Starting at the first line of the data below, write out each line exactly until you reach the line containing "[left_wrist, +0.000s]", and include that line too.

::::::::::

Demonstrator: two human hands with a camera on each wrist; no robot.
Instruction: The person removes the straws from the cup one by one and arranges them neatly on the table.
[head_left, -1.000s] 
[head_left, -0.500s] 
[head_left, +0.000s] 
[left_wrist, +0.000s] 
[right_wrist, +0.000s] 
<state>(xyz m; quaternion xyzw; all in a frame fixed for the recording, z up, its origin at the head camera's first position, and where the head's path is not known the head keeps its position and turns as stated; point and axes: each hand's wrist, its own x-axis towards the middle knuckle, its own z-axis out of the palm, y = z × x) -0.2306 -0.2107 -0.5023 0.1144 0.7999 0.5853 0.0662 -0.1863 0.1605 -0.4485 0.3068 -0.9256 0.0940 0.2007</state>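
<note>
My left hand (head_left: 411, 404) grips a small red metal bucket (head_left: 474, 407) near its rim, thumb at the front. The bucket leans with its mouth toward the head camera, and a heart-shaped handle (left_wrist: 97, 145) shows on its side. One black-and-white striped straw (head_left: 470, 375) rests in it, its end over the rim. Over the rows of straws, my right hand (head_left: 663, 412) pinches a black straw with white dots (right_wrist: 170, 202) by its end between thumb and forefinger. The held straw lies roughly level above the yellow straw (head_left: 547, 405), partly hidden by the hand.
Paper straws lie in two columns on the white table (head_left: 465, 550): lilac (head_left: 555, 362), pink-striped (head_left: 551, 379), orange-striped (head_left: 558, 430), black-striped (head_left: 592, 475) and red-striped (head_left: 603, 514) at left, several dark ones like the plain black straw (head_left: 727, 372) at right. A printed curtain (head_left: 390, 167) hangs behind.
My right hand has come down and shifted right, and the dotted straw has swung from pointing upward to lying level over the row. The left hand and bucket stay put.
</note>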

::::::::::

Written answer:
Demonstrator: two human hands with a camera on each wrist; no robot.
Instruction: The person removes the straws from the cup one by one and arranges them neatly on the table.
[head_left, -1.000s] 
[head_left, -0.500s] 
[head_left, +0.000s] 
[left_wrist, +0.000s] 

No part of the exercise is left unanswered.